Hardware Domoticz Watchdog Topic is solved

Moderator: leecollings

Geofrancis
Posts: 10
Joined: Tuesday 02 January 2024 19:28
Target OS: -
Domoticz version:
Contact:

Hardware Domoticz Watchdog

Post by Geofrancis »

I have had domotcz crashing in wierd ways over the years, sometimes it crashes, sometimes the pi crashes, sometimes its running but not responding.

I have tried all the software watchdog solutions and they helped, but there was still scenarios that could stop it from running. My first solution was a Wifi controlled USB relay connected to the pi power so I could switch it off and on remotely using the smartlife app. but this still required me to notice that something was wrong usually when i couldnt log in.
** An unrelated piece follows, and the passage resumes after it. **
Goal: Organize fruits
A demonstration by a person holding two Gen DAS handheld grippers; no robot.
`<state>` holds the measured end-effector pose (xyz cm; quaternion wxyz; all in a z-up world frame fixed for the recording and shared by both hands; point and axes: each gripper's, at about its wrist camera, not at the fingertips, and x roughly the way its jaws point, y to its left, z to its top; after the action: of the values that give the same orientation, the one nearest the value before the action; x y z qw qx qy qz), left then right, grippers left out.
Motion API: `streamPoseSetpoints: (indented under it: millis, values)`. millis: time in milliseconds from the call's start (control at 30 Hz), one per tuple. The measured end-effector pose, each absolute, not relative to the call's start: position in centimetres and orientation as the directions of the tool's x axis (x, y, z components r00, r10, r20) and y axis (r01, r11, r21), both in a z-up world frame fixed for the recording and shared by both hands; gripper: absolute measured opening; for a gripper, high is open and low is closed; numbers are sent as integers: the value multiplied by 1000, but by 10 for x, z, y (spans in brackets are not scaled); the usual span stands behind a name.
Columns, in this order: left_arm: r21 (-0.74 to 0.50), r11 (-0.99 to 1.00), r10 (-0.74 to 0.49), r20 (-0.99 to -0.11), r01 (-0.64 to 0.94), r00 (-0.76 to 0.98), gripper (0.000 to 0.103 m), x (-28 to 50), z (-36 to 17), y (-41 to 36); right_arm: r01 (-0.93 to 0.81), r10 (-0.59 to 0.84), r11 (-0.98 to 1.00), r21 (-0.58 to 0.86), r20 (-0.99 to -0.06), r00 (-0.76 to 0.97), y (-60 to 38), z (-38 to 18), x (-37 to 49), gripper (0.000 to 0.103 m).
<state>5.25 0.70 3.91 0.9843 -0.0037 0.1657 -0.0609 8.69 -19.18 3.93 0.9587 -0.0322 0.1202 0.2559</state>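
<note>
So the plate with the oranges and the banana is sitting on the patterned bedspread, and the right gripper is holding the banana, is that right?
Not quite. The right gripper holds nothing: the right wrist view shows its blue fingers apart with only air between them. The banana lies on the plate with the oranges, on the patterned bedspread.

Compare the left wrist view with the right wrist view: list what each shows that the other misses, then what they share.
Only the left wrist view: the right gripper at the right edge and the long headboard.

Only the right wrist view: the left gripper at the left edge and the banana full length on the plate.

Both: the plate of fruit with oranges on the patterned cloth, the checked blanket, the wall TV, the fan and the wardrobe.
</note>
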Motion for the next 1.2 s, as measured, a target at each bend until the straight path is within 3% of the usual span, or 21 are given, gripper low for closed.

So this got me thinking on how I could use a esp32 chip to reboot the pi if it stopped responding, to implement it I knew I needed to do some kind of command and response system. first idea was to just use a esp32 to ping the pi, so if it stops responding it reboots but it could reply to pings without being operational.

So the next idea was to make a switch on domoticz, change it and then check for the change, if its not in the position its supposed to be in then it reboots. this worked but there wasnt a direct connection from the pi to the esp32, any network issues would cause it to reboot the pi constantly as it would block the response.

the next idea was to wire it directly to the pi GPIO, this way it wont be effected by network issues. I used the domoticz guide https://www.domoticz.com/wiki/GPIOto set one pin and an input and another pin as an output. I used gpio 17 and 27 for in and out.

I then made a basic blockly script that sets the output pin high if the input pin is high

I then made a script using the espeasy rule set that changes a switch, checks that its moved, if it has then it resets and tries again in 10 minutes if not then it reboots.

you could easily just use any arduino board to do this, i just used esp32 and espeasy because i had it there, but it doesnt need network access to work as its just checking pin states.

pin 5 is connected to the PI4 Global_En pin to reset
pin 7 is connected to gpio 17 on the pi
pin 6 is connected to gpio 27 on the pi

Code: Select all

 On System#Boot do    //When the ESP boots, out low and reset high
  gpio,7,0
   gpio,5,1
   timerSet,1,600      //wait for 10 minutes after boot to check startup
 endon
 On Rules#Timer=1 do  //send pulse to PI 
   gpio,7,1
    gpio,8,0	//turn on esp32 led
   timerSet,2,10       //wait 10 seconds for reply 
 endon
 
 On Rules#Timer=2 do 
    if [receivepulsepin#State]=1 //if response is correct 
       gpio,5,1
       gpio,7,0
        gpio,8,1			//turn off esp32 led
       timerSet,1,600       	//wait for 10 minutes 
       
    else   				   //if response incorrect
      gpio,5,0  			  //reset pi
       gpio,7,0
       timerSet,3,5      	  //wait 5 seconds 
       endon
 
  On Rules#Timer=3 do 	 //restart counter
    gpio,7,0
    gpio,5,1
    timerSet,1,600      	//wait for 10 minutes 
       
 endon
 
 
Attachments
Screenshot 2024-01-02 185041.png
Screenshot 2024-01-02 185041.png (19 KiB) Viewed 14098 times
92f1e8e2fcc888726ff7838dad725dd94f43438d_2_690x301.jpeg
92f1e8e2fcc888726ff7838dad725dd94f43438d_2_690x301.jpeg (40.46 KiB) Viewed 14100 times
Screenshot 2024-01-02 184057.png
Screenshot 2024-01-02 184057.png (40.47 KiB) Viewed 14104 times
Last edited by Geofrancis on Wednesday 03 January 2024 9:30, edited 1 time in total.
User avatar
gizmocuz
Posts: 2350
Joined: Thursday 11 July 2013 18:59
Target OS: Raspberry Pi / ODroid
Domoticz version: beta
Location: Top of the world
Contact:

Re: Hardware Domoticz Watchdog

Post by gizmocuz »

Or you can install Domoticz in a docker (compose) environment and it will restart if needed automatically.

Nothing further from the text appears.